Gli indigeni avevano bloccato un'autostrada vicino alla città di Bagua ma, nonostante un accordo preso con la polizia secondo cui il sit in si sarebbe esaurito nello spazio di alcune ore, le stesse forze dell'ordine hanno attaccato gli indigeni, sparandogli contro. Una scintilla che ha scatenato una vera e propria “battaglia”, con 20 morti (10 poliziotti e 10 dimostranti), oltre 200 feriti (80 centrati da pallottole). Successivamente nella regione sono stati trucidati altri 11 esponenti delle forze dell'ordine.
Adesso una cinquantina di persone, per la maggioranza indigeni, sono state rinviate a giudizio da una corte peruviana. Una mossa che lascia molto perplessa Amnesty International. L'organizzazione che si batte per la tutela dei diritti umani evidenzia come nessun poliziotto abbia subito alcuna accusa, né si sono appurate le responsabilità delle autorità che hanno dato l'ordine di procedere con l'attacco ai manifestanti, mentre per quasi tutti gli imputati le prove a carico siano del tutto risibili.
A preoccupare anche altre realtà che si battono per la tutela dei diritti delle popolazioni indigene, come riporta il quotidiano britannico The Guardian, sono le disposizioni presenti in una legge approvata lo scorso gennaio dal Parlamento di Lima. Questo dettato normativo, denuncia l'irlandese Front Line Defenders, farà sì che “i membri delle forze armate e della polizia in servizio saranno esenti da qualsiasi forma di responsabilità qualora causino la morte o il ferimento di persone tramite l'uso di armi”. Anche l'Ombudsman peruviano e l'Alto Commissariato dell'Onu per i Diritti Umani hanno espresso critiche e forti riserve sul testo.
In un rapporto pubblicato di recente da Front Line Defenders si evidenzia come in questo modo chi si batte per la tutela dei diritti ambientali può ormai andare incontro a ogni tipo di vessazione, dalle minacce, all'aumento esponenziale di procedimenti penali (sebbene la maggior parte si sia poi conclusa con un proscioglimento), al già citato uso delle forza “in estremo eccesso”.

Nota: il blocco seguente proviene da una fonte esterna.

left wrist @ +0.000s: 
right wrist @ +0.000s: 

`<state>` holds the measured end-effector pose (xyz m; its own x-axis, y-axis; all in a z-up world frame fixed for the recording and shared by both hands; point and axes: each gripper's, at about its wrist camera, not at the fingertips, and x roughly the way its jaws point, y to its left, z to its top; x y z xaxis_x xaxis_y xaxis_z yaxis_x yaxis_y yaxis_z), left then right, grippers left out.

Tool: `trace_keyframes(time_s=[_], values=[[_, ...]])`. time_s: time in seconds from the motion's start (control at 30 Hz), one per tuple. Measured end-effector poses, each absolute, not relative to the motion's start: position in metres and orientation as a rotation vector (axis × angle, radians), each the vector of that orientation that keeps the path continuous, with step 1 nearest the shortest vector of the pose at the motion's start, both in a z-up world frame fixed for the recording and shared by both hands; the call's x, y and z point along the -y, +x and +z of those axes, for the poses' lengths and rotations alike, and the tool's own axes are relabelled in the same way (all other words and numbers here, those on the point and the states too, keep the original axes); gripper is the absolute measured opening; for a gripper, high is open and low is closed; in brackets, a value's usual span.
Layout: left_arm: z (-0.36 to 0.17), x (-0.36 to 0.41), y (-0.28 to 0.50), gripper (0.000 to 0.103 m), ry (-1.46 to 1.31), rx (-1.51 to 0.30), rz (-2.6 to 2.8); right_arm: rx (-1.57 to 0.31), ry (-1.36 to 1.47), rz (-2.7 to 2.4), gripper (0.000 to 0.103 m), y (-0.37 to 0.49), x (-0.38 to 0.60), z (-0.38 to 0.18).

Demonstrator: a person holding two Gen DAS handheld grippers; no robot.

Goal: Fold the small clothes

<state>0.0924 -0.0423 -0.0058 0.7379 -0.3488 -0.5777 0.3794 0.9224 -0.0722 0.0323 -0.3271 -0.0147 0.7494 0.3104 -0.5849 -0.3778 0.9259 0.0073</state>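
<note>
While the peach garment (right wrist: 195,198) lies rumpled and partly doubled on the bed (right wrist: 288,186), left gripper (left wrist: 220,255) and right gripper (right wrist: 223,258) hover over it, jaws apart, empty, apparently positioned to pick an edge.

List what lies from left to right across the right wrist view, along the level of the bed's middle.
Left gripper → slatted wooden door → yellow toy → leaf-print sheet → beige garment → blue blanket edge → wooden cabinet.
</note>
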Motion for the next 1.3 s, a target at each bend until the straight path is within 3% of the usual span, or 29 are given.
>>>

Secondo quanto riferisce Lia Manes su Pagina99, dalla lettura della corrispondenza dell'ambasciatore statunitense a Lima, rivelata da Wikileaks, si apprende che il diplomatico nel 2009 aveva criticato il governo peruviano per la “sua riluttanza nell'impiegare la forza” e ventilato possibili conseguenza sull'accordo di libero scambio “qualora non si fosse fermata la protesta”.